In August 2009, the court issued its decision affirming the FERC’s order with regard to the existing facilities, but remanded to FERC the issue of the cost allocation associated with the new facilities 500 kV and above (Cost Allocation Issue) for further consideration by the FERC. On remand, FERC reaffirmed its earlier decision to socialize the costs of new facilities 500 kV and above. A number of parties filed appeals of these orders. In June 2014, the court again remanded the Cost Allocation Issue to FERC. On December 18, 2014, FERC issued an order setting an evidentiary hearing and settlement proceeding regarding the Cost Allocation Issue. The hearing only concerns new facilities approved by the PJM Board prior to February 1, 2013. As of September 30, 2015, settlement discussions are continuing.
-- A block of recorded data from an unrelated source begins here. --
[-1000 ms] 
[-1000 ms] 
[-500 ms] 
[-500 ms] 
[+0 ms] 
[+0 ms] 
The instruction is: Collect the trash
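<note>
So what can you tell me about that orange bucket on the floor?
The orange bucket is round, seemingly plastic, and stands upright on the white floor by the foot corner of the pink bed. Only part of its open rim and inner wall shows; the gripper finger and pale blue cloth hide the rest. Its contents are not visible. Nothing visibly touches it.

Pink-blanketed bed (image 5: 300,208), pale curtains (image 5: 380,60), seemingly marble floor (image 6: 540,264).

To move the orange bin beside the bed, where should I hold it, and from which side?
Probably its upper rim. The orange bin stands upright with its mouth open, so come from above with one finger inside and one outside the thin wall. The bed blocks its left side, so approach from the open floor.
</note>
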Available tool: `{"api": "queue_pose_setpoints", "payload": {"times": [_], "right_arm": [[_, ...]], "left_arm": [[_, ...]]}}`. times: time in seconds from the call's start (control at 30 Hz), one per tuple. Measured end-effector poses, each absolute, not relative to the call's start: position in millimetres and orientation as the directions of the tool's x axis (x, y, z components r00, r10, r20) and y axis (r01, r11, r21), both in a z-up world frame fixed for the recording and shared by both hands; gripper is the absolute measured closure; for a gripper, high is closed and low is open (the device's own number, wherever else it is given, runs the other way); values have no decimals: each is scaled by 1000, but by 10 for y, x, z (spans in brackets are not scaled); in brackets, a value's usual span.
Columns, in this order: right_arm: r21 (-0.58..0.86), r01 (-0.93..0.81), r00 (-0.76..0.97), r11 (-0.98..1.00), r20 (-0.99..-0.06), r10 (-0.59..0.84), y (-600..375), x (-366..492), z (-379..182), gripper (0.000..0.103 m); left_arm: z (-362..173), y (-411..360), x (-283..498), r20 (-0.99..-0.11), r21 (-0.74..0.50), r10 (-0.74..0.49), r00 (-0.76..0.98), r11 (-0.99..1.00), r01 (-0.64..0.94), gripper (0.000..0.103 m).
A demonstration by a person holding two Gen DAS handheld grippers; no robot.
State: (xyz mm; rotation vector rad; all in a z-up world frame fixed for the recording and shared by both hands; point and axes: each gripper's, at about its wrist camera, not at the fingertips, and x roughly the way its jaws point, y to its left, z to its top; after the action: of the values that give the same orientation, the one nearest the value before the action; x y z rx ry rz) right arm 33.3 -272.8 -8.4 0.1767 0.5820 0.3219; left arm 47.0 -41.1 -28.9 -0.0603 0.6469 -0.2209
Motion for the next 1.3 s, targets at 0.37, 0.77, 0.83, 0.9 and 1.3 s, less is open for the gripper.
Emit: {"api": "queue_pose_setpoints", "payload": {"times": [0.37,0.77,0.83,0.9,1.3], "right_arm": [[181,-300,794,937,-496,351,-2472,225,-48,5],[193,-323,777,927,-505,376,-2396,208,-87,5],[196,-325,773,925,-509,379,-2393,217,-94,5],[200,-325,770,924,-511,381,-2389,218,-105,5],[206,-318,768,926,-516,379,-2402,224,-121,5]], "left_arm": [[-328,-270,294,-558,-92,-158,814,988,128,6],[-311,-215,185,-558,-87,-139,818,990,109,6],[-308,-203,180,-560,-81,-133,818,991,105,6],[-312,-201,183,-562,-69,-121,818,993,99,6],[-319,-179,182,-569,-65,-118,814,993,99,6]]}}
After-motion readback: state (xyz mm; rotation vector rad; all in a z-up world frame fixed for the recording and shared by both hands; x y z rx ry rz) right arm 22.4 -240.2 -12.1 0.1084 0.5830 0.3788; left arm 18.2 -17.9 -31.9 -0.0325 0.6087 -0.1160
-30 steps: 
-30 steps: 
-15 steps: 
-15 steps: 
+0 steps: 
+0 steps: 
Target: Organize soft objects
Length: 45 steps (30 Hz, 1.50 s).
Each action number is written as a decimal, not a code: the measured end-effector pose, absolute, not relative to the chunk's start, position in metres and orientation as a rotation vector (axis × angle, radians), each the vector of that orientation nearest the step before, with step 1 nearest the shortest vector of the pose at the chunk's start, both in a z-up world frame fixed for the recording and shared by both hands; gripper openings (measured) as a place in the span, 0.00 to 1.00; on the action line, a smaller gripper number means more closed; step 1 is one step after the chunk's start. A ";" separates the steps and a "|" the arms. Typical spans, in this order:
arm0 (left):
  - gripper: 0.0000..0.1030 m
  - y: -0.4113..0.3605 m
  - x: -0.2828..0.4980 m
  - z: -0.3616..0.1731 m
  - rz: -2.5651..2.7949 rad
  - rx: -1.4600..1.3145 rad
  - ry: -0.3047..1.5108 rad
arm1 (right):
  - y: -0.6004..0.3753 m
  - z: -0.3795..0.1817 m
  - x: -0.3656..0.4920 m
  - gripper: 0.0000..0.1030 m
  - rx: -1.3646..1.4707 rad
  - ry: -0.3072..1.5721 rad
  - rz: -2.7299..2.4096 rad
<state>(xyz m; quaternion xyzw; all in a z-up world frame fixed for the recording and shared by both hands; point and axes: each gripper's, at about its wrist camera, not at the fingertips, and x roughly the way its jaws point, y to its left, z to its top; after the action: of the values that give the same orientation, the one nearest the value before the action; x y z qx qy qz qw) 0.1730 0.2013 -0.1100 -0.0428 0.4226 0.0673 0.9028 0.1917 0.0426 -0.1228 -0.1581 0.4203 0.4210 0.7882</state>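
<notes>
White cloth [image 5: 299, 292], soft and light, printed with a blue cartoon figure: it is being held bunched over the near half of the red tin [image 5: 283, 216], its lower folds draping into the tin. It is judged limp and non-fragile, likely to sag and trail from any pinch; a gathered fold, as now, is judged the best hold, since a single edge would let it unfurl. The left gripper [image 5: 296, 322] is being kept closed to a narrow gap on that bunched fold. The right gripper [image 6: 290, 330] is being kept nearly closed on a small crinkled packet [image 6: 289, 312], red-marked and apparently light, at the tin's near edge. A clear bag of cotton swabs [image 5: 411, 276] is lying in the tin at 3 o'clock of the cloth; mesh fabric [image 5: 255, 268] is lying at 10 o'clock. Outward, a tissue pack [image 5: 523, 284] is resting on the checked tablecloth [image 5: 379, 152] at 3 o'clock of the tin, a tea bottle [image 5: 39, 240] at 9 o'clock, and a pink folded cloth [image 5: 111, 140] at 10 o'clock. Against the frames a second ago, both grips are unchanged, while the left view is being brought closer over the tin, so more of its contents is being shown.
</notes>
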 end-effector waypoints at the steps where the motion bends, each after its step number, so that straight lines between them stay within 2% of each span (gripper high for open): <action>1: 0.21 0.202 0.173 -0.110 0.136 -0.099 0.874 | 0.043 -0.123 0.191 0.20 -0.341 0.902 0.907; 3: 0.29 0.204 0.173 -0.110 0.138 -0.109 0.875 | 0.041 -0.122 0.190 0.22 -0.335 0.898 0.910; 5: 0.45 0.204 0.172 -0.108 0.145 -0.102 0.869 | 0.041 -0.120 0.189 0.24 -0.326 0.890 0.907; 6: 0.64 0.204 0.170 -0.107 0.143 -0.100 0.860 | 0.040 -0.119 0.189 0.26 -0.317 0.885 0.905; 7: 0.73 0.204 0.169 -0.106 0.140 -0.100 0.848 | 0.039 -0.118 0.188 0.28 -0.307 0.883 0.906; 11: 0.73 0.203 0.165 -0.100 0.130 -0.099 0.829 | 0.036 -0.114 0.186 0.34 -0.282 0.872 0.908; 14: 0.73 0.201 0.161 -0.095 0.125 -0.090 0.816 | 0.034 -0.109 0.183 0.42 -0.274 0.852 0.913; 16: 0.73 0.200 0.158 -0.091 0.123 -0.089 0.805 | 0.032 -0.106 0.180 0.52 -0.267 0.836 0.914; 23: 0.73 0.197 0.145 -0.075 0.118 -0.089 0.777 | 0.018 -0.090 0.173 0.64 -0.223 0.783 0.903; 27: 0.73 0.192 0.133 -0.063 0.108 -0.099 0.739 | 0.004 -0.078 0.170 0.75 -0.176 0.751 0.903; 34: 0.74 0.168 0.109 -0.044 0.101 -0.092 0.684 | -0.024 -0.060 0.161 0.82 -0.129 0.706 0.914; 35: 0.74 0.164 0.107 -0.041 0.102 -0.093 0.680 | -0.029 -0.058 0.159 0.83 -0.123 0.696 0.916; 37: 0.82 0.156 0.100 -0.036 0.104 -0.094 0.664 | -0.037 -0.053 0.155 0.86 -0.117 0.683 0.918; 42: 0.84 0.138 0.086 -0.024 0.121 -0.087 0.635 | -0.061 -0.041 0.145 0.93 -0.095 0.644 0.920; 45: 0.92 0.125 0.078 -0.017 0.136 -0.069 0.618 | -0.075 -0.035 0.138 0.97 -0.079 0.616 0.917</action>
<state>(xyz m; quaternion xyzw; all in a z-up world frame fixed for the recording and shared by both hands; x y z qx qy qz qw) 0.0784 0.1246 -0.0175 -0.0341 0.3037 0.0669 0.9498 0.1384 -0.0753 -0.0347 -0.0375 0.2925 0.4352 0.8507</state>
Because a new cost allocation had been adopted for projects approved by the PJM Board on or after February 1, 2013, this latest remand only involves the cost allocation for facilities 500 kV and above approved prior to that date. ComEd anticipates that all impacts of any rate design changes effective after December 31, 2006, should be recoverable through retail rates and, thus, the rate design changes are not expected to have a material impact on ComEd’s results of operations, cash flows or financial position. PECO anticipates that all impacts of any rate design changes should be recoverable through the transmission service charge rider approved in PECO’s 2010 electric distribution rate case settlement and, thus, the rate design changes are not expected to have a material impact on PECO’s results of operations, cash flows or financial position. To the extent any rate design changes are retroactive to periods prior to January 1, 2011, there may be an impact on PECO’s results of operations. BGE anticipates that all impacts of any rate design changes effective after the implementation of its standard offer service programs in Maryland should be recoverable through retail rates and, thus, the rate design changes are not expected to have a material impact on BGE’s results of operations, cash flows or financial position.
Demand Response Resource Order (Exelon, Generation, ComEd, PECO, BGE). On May 23, 2014, the D.C. Circuit Court issued an opinion vacating the FERC Order No. 745 (D.C. Circuit Decision). Order No. 745 established uniform compensation levels for demand response resources that participate in the day ahead and real-time wholesale energy markets. Under Order No. 745, buyers in ISO and RTO markets were required to pay demand response resources the full Locational Marginal Price when the demand response replaced a generation resource and was cost-effective.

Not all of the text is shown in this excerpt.